**The problem**
Copy each line below in which the string "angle" appears.

◇ ◇ ◇

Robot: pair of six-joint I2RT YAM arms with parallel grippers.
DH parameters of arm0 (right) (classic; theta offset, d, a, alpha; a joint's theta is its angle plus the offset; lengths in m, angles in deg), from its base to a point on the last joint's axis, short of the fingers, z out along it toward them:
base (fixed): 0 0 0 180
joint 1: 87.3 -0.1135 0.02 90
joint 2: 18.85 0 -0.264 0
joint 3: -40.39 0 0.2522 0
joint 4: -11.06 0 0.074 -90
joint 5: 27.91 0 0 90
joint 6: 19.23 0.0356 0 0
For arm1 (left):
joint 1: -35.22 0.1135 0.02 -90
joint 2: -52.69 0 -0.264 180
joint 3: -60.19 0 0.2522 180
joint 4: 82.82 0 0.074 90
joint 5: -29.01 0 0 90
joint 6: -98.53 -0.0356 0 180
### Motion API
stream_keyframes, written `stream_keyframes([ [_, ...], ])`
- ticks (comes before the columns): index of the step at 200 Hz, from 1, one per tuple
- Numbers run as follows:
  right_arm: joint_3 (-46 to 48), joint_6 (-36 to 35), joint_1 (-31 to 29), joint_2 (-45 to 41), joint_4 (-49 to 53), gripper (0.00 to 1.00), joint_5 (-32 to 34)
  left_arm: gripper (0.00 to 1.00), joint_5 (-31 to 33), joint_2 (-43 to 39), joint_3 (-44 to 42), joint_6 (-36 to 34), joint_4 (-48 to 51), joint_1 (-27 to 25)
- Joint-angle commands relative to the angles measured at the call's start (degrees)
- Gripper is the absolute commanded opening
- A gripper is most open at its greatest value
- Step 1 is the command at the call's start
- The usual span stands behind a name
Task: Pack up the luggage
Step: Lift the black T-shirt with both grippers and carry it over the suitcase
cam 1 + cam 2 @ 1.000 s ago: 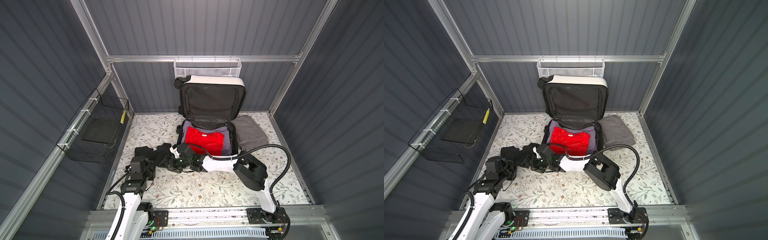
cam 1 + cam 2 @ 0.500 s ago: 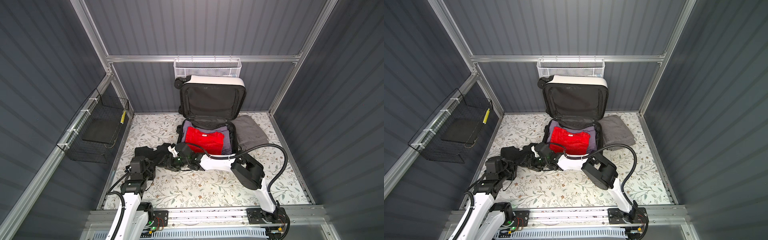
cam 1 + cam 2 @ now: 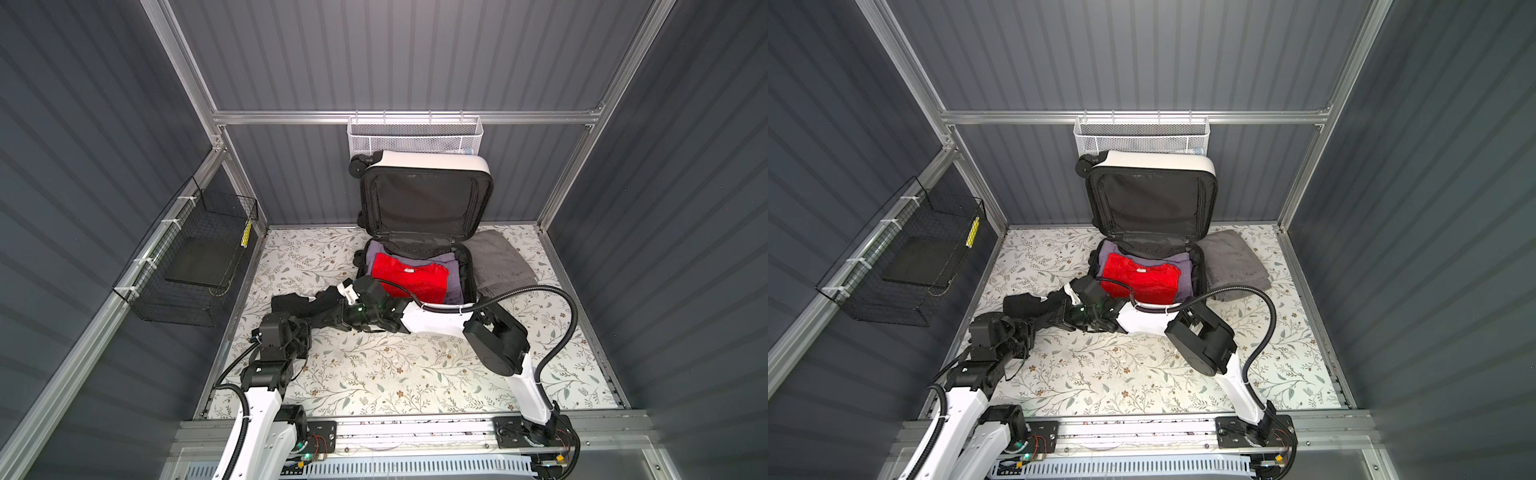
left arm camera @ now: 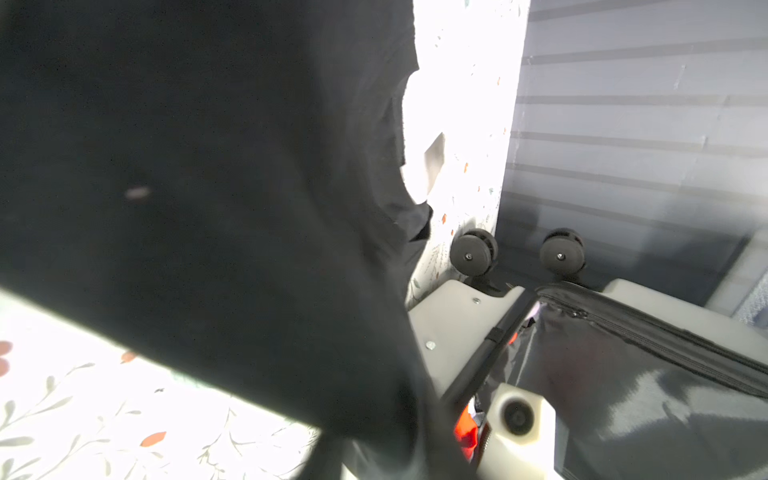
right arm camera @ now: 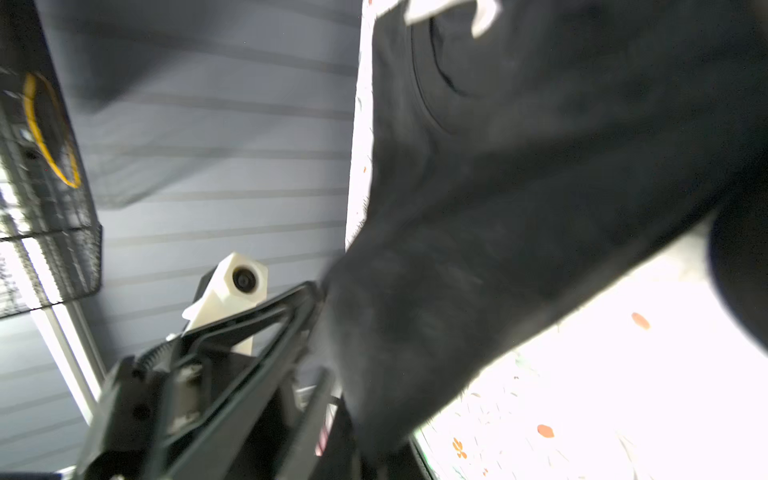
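A: Biggest first: floral table (image 3: 374,374), then the luggage (image 3: 432,163)?

B: Yes. Sits open at back centre of the table, lid upright against the rear wall, base flat in front. Holds a purple garment (image 3: 455,286) with a red garment (image 3: 409,276) on top. Gray towel (image 3: 498,257) just beside the base on the right arm's side, not packed yet.

A: Next down?

B: Black garment (image 3: 299,305), off the front-left corner of the base, strung out between both claws.

A: Claw states?

B: For right gripper (image 3: 334,320): clamped tight on the black garment, reaching across the middle. For left gripper (image 5: 323,332): jaws parted in the right wrist view, cloth at the tips. Looks like a release, but blurred.

A: Key relation for the move?

B: From the right gripper, open base just beside, toward the rear and the right arm's side. Base long axis front to back, garment stretched roughly crosswise to that. Right arm clearly nearer, wrist right at the front-left corner of the base. Probably calls for a short carry back and rightward, plus a turn or fold to fit the base. Risk: trailing end catching the rim or dragging the red garment.
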State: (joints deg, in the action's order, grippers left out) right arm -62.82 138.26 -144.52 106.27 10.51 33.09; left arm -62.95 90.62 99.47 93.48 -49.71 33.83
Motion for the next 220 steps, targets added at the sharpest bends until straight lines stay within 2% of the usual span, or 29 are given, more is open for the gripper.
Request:
stream_keyframes([
  [1,-3.5,-0.5,1.8,0.4,1.3,0.00,-1.4,0.78,0.5,0.6,5.3,-4.3,-1.9,0.2],
  [15,-5.0,-0.6,2.4,0.1,2.1,0.00,-2.1,0.93,0.2,2.4,8.9,-6.9,-1.0,0.2],
  [26,-6.3,-0.7,2.9,0.0,2.7,0.00,-2.7,1.00,-0.8,4.1,11.3,-8.6,-1.0,0.2],
  [66,-12.0,-0.7,5.1,-0.1,5.2,0.00,-5.7,1.00,-1.5,7.7,19.5,-13.2,0.3,0.2],
  [106,-18.0,-0.8,7.6,0.1,7.9,0.00,-8.3,1.00,-1.7,10.5,26.9,-16.1,6.3,0.2],
  [149,-22.3,-1.0,9.2,-0.7,9.9,0.00,-9.7,1.00,-0.6,10.5,25.8,-15.3,5.7,0.3],
  [220,-20.3,-1.0,10.3,-2.7,8.7,0.00,-9.9,1.00,-2.2,12.6,22.3,-9.7,2.8,2.5],
])
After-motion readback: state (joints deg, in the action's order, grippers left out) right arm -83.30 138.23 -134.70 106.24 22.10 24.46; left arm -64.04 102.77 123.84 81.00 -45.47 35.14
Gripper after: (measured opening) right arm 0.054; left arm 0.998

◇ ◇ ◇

**Result of the exercise**
DH parameters of arm0 (right) (classic; theta offset, d, a, alpha; a joint's theta is its angle plus the offset; lengths in m, angles in deg), from its base to a point on the last joint's axis, short of the fingers, z out along it toward them:
- Joint-angle commands relative to the angles measured at the call's start (degrees)

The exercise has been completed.